La Vela Puerca – 'Destilar'

Mi Semilla – Dos estrellas y media

No hay ningún tema llamado "Destilar" en el séptimo disco de estudio de La Vela Puerca, con lo cual vale interpretar el nombre como una invitación a separar los componentes de su mezcla como concepto general. No parece tan difícil, teniendo en cuenta que ya en una primera escucha se notan en este trabajo dos sustancias claramente en choque: el pop rock lindo que se evapora al calor del play y la amargura de las letras que queda en el fondo.

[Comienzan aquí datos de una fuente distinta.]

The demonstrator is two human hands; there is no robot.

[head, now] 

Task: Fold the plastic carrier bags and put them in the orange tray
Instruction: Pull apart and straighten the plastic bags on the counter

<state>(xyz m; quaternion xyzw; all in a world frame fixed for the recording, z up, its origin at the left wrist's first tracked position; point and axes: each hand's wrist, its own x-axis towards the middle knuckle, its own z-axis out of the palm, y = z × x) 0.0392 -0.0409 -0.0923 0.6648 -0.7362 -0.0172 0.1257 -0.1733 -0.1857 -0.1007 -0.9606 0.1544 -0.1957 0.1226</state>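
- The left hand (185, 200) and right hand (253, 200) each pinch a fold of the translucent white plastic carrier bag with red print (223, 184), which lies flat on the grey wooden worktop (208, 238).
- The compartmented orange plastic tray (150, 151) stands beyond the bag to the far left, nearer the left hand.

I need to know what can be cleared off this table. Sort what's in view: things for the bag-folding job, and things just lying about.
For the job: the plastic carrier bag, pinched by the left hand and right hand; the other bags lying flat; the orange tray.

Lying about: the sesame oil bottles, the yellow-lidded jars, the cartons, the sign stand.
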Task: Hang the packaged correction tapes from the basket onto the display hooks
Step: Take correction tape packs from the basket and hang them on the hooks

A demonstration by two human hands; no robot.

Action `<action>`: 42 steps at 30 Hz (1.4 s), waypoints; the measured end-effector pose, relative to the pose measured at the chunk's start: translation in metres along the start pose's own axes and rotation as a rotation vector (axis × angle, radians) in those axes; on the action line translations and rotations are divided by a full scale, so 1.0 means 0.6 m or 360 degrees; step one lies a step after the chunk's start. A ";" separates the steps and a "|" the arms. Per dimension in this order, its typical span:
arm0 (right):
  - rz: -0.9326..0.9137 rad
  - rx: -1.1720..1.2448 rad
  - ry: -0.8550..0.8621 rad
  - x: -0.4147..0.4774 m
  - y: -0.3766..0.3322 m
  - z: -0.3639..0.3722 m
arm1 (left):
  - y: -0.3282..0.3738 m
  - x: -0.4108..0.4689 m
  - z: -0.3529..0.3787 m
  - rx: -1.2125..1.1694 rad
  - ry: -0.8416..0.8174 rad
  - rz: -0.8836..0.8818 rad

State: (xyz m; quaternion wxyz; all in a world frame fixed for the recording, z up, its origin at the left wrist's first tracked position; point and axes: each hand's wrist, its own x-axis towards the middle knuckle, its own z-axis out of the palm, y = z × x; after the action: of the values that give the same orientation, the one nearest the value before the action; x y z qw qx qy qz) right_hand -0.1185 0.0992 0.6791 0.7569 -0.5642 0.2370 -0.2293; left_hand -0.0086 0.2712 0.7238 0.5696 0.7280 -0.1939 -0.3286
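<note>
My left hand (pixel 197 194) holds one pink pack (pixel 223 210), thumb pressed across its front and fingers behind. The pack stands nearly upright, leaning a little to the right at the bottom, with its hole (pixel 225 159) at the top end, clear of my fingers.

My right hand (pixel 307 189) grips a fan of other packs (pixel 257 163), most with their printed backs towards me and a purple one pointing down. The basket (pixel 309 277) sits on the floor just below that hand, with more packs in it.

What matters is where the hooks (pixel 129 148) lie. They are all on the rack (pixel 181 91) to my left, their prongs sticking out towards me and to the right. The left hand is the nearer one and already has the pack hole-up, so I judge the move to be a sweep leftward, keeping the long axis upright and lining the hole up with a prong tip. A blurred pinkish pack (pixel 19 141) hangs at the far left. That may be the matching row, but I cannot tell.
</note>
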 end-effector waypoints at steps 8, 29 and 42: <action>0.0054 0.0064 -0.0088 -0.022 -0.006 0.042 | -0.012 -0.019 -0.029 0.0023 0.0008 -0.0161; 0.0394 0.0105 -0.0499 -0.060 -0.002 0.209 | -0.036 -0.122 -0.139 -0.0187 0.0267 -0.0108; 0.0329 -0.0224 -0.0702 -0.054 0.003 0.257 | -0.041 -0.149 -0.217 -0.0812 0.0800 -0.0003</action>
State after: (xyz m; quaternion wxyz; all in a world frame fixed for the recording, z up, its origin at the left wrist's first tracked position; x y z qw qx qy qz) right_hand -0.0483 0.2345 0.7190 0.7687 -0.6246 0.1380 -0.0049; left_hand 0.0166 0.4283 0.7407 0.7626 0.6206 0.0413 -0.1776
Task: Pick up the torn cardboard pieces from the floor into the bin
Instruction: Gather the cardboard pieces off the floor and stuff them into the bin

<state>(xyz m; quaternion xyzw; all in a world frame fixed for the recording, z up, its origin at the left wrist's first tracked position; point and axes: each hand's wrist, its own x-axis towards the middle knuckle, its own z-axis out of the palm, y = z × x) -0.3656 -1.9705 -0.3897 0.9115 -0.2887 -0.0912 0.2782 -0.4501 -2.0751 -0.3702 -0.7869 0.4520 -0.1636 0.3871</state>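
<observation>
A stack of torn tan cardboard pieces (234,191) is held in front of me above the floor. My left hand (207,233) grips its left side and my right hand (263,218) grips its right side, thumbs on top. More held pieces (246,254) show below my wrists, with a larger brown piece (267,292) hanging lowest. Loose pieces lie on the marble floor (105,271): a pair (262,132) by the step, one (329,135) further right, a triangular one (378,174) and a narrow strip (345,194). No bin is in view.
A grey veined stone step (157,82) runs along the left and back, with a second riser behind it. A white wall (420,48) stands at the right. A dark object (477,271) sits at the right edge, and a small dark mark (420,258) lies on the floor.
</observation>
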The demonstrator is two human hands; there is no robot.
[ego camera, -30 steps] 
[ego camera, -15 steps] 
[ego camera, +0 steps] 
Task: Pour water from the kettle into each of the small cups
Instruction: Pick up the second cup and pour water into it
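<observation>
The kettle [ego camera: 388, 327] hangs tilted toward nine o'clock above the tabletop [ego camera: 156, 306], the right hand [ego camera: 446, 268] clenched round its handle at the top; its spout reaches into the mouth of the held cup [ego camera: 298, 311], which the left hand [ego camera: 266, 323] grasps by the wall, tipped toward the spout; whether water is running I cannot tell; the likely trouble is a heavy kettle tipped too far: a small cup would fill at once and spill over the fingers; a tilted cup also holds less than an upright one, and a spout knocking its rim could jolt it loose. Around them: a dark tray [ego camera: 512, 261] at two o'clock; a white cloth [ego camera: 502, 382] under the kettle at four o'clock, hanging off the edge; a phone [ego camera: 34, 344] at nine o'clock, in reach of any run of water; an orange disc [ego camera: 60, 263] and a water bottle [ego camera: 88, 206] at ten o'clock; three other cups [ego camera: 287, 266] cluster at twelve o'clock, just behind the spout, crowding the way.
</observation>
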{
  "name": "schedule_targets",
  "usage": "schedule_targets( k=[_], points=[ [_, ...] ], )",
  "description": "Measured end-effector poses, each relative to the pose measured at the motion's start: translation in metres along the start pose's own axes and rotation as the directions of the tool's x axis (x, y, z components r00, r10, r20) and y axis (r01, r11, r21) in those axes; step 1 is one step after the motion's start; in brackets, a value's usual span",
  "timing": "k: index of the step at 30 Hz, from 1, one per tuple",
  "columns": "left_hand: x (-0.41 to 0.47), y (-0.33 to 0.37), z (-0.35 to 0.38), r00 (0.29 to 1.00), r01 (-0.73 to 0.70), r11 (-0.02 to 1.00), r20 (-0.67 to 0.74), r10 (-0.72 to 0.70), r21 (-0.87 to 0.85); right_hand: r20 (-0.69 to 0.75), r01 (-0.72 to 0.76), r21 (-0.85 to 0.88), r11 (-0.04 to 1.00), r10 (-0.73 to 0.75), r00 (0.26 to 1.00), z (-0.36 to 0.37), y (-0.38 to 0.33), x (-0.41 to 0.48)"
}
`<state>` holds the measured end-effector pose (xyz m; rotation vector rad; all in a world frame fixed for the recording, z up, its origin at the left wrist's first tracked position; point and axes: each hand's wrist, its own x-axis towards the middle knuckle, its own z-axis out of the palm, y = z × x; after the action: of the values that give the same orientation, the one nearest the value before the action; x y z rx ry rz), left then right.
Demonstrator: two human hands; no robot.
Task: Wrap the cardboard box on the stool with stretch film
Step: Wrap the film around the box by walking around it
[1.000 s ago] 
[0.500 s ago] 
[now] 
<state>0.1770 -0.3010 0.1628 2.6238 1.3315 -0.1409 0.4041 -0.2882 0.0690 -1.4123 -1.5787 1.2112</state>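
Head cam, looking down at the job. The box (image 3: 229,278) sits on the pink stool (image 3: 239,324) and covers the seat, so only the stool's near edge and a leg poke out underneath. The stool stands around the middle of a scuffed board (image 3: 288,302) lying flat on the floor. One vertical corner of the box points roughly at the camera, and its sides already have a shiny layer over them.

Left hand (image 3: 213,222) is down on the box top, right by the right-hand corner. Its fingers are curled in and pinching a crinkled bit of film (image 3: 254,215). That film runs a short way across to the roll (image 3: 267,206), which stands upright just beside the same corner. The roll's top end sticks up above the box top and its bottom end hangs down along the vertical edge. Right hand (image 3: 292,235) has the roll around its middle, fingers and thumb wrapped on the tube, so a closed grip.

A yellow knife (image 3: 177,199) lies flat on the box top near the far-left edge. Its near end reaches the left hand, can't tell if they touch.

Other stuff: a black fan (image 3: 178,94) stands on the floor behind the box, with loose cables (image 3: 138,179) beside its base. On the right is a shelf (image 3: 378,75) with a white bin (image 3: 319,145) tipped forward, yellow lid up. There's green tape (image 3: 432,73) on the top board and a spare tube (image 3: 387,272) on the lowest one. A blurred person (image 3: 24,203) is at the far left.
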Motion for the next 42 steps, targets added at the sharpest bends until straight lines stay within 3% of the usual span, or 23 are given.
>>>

Musicalmente, Destilar ni siquiera intenta sorprender: como una reacción a la división en capítulos bajo ejes temáticos que ofrecía Érase… (2014), este trabajo hace de la uniformidad una bandera. El medio tiempo simpático, con armonías reconocibles, guiado por las guitarras y subrayado por los bronces, es tan transversal que más de una vez nos hace preguntarnos si el tracklist viene avanzando o si quedamos atorados en una suite de 20 minutos. Apenas alguna que otra excepción moderada, como la dulzura acústica con cuerdas de "La luna de Neuquén" o el tupá tutupá de "Aprendiz", rompe con una monotonía que parece craneada a propósito como un medio estéril para que resalte el otro componente: la decepción de la lírica, con frases como "Hoy me da pena la humanidad/Buscando siempre la vanidad", del corte "La nube", o "No me sirve de nada la apatía que empiezo a arrastrar/Hoy llueve tanto que no sé qué hacer, estoy girando como un carrusel", de "Mi diablo".